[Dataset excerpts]
++++++++++

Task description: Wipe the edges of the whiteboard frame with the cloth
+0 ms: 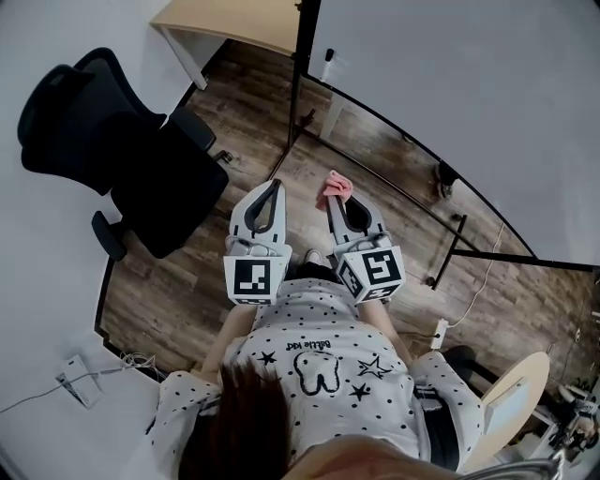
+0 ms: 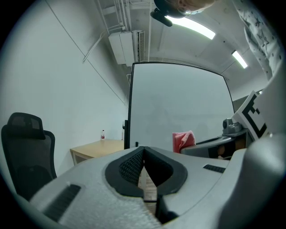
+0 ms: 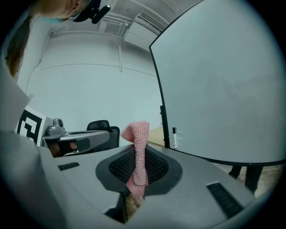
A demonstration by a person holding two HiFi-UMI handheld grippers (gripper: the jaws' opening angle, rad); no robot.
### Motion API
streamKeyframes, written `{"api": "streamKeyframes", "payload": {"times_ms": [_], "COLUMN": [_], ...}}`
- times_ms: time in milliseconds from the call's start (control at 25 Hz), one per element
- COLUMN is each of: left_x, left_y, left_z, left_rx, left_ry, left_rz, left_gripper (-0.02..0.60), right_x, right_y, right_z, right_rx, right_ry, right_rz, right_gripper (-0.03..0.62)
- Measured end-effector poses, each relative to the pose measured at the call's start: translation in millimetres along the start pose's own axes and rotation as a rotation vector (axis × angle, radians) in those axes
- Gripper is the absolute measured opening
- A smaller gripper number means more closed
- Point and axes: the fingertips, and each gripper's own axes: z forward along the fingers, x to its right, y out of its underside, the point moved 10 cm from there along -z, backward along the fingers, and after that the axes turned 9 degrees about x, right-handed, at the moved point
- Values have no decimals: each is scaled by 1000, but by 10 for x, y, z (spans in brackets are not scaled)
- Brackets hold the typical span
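A large whiteboard (image 1: 450, 84) with a thin black frame (image 1: 302, 56) stands on a wheeled base ahead of me; it also fills the left gripper view (image 2: 178, 107) and the right side of the right gripper view (image 3: 223, 80). My right gripper (image 3: 136, 161) is shut on a pink cloth (image 3: 137, 147), which sticks up out of the jaws; the cloth (image 1: 335, 187) shows pink at that gripper's tip (image 1: 335, 199) in the head view, short of the board. My left gripper (image 1: 270, 190) is held beside it, shut with nothing in it (image 2: 143, 156).
A black office chair (image 1: 122, 150) stands to the left. A light wooden desk (image 1: 230, 23) sits behind the board's left edge, with a small bottle (image 2: 103, 134) on it. The board's base bars and casters (image 1: 445, 178) run across the wooden floor. A marker (image 3: 173, 136) hangs on the frame.
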Motion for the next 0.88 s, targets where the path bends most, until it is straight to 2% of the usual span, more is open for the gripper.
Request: {"api": "streamKeyframes", "payload": {"times_ms": [400, 680, 880], "left_x": [-1017, -1351, -1525], "left_y": [-167, -147, -39], "left_z": [329, 570, 797], "left_rx": [34, 10, 9], "left_ry": [75, 43, 25], "left_rz": [29, -28, -37], "left_gripper": [15, 15, 15], "right_x": [-412, -385, -226], "right_y": [-179, -199, -177], "right_z": [1020, 1366, 1628], "right_rx": [57, 39, 23], "right_ry": [25, 46, 54], "right_rz": [-6, -4, -3], "right_gripper": [35, 35, 35]}}
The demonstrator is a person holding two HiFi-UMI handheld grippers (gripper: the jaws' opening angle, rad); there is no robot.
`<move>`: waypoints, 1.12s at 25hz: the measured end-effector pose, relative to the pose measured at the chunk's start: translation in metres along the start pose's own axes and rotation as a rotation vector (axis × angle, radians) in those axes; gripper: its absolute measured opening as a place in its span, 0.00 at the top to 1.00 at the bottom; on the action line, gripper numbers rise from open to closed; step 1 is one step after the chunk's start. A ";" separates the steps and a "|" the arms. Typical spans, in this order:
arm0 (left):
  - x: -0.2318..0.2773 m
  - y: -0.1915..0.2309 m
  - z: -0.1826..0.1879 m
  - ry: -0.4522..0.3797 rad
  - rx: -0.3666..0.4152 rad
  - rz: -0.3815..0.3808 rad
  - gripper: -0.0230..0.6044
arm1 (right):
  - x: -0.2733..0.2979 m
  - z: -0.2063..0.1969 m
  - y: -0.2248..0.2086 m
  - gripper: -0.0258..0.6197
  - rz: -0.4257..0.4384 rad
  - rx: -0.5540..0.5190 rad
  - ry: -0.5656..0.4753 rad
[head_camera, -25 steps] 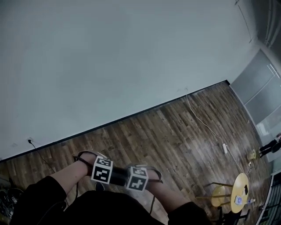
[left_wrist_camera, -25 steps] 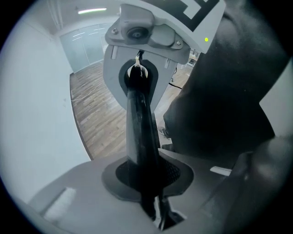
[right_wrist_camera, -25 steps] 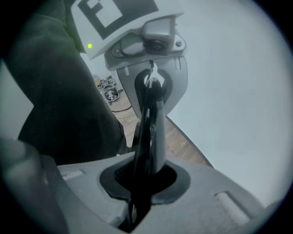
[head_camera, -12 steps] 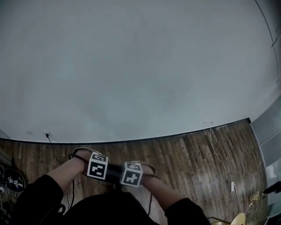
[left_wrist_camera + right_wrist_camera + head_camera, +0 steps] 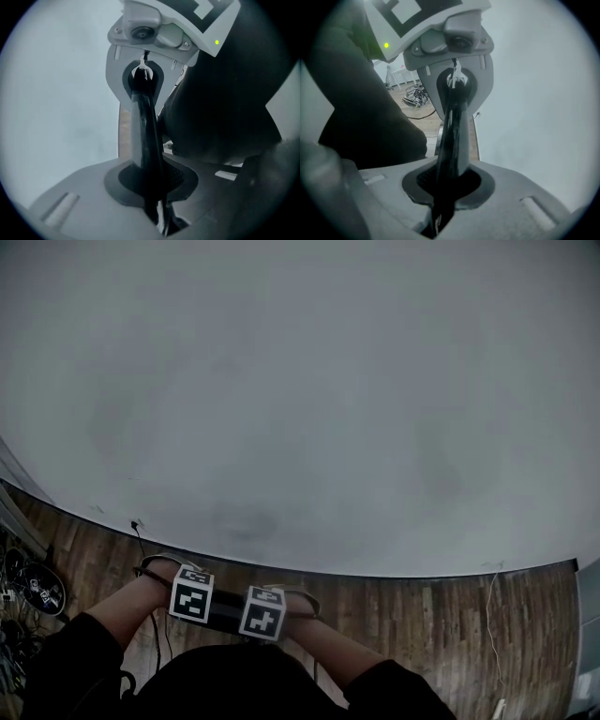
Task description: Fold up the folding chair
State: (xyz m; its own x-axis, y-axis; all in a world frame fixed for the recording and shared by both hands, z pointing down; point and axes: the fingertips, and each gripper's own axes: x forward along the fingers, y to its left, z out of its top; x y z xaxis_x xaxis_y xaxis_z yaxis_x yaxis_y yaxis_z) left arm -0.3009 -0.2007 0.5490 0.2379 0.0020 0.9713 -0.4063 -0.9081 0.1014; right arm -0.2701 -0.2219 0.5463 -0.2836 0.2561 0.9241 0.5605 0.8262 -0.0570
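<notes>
Shows left hand-held gripper (image 5: 142, 82) and right hand-held gripper (image 5: 456, 80) closed, empty, no chair in sight; likely stiff, hinged, best gripped by seat edge.

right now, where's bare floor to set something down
Bare wood floor lies between the person's right sleeve and the white cable at the right. The left edge is crowded: dark gear and a black cable from the wall.

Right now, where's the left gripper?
Head view, bottom, left of centre: the left gripper sits close beside the right gripper, over the wood floor near the wall.
</notes>
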 end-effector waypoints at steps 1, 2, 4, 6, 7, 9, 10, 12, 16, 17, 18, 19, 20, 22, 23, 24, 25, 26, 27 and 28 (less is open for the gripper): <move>-0.001 0.008 -0.004 0.002 -0.026 0.002 0.87 | 0.001 0.002 -0.009 0.88 0.010 -0.016 -0.003; -0.003 0.015 -0.008 0.004 -0.050 0.006 0.87 | 0.002 0.005 -0.018 0.88 0.017 -0.032 -0.005; -0.007 0.031 -0.018 0.007 -0.089 0.016 0.88 | 0.005 0.013 -0.036 0.88 0.023 -0.056 -0.006; -0.007 0.042 -0.026 0.007 -0.111 0.020 0.87 | 0.008 0.017 -0.049 0.89 0.024 -0.070 0.001; -0.007 0.045 -0.027 0.005 -0.118 0.021 0.87 | 0.010 0.017 -0.053 0.89 0.024 -0.075 0.006; -0.007 0.051 -0.030 0.001 -0.126 0.026 0.87 | 0.011 0.018 -0.061 0.89 0.023 -0.084 0.016; -0.006 0.055 -0.032 -0.001 -0.127 0.029 0.87 | 0.013 0.019 -0.065 0.89 0.023 -0.085 0.020; -0.006 0.063 -0.037 -0.003 -0.126 0.030 0.87 | 0.016 0.021 -0.074 0.89 0.023 -0.081 0.027; -0.003 0.079 -0.044 -0.008 -0.107 0.021 0.87 | 0.020 0.021 -0.088 0.89 0.022 -0.056 0.042; -0.002 0.083 -0.044 -0.008 -0.102 0.018 0.87 | 0.021 0.020 -0.093 0.89 0.021 -0.049 0.045; -0.001 0.088 -0.044 -0.009 -0.098 0.016 0.87 | 0.022 0.019 -0.097 0.89 0.021 -0.044 0.048; 0.000 0.092 -0.045 -0.010 -0.094 0.015 0.87 | 0.023 0.019 -0.100 0.89 0.020 -0.039 0.051; 0.001 0.095 -0.046 -0.011 -0.091 0.014 0.87 | 0.024 0.018 -0.103 0.89 0.020 -0.036 0.052; 0.002 0.099 -0.048 -0.014 -0.090 0.012 0.87 | 0.026 0.019 -0.107 0.88 0.019 -0.029 0.050; 0.002 0.100 -0.049 -0.013 -0.089 0.011 0.87 | 0.026 0.019 -0.108 0.88 0.018 -0.027 0.048; 0.001 0.101 -0.049 -0.012 -0.087 0.010 0.87 | 0.026 0.020 -0.109 0.88 0.019 -0.026 0.046; 0.001 0.101 -0.051 -0.011 -0.085 0.008 0.87 | 0.027 0.022 -0.109 0.88 0.019 -0.025 0.043; 0.002 0.102 -0.053 -0.013 -0.083 0.007 0.87 | 0.028 0.024 -0.110 0.88 0.019 -0.024 0.040; 0.002 0.103 -0.056 -0.016 -0.082 0.006 0.87 | 0.030 0.026 -0.112 0.88 0.017 -0.023 0.038; 0.002 0.105 -0.058 -0.022 -0.083 0.006 0.86 | 0.031 0.027 -0.114 0.88 0.017 -0.022 0.038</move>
State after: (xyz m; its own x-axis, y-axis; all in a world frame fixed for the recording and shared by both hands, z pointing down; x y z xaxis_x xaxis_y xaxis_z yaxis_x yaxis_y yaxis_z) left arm -0.3939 -0.2720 0.5739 0.2538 -0.0137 0.9672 -0.4790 -0.8704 0.1134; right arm -0.3635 -0.2949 0.5709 -0.2448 0.2504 0.9367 0.5822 0.8105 -0.0645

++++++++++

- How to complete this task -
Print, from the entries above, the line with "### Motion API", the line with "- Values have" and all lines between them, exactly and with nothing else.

- Exercise answer -
### Motion API
streamKeyframes, written `{"api": "streamKeyframes", "payload": {"times_ms": [_], "COLUMN": [_], ...}}`
- times_ms: time in milliseconds from the call's start (control at 25 Hz), one per element
- COLUMN is each of: left_x, left_y, left_z, left_rx, left_ry, left_rz, left_gripper (-0.02..0.60), right_x, right_y, right_z, right_rx, right_ry, right_rz, right_gripper (-0.03..0.62)
- Measured end-effector poses, each relative to the pose measured at the call's start: translation in millimetres along the start pose's own axes and rotation as a rotation vector (axis × angle, radians) in those axes
- Gripper is the absolute measured opening
- A smaller gripper number means more closed
- Point and axes: the fingertips, and each gripper's own axes: z forward along the fingers, x to its right, y out of its underside, the point moved 10 cm from there along -z, backward along the fingers, and after that the axes turned 9 degrees about x, right-handed, at the moved point
- Values have no decimals: each is scaled by 1000, but by 10 for x, y, z (spans in brackets are not scaled)

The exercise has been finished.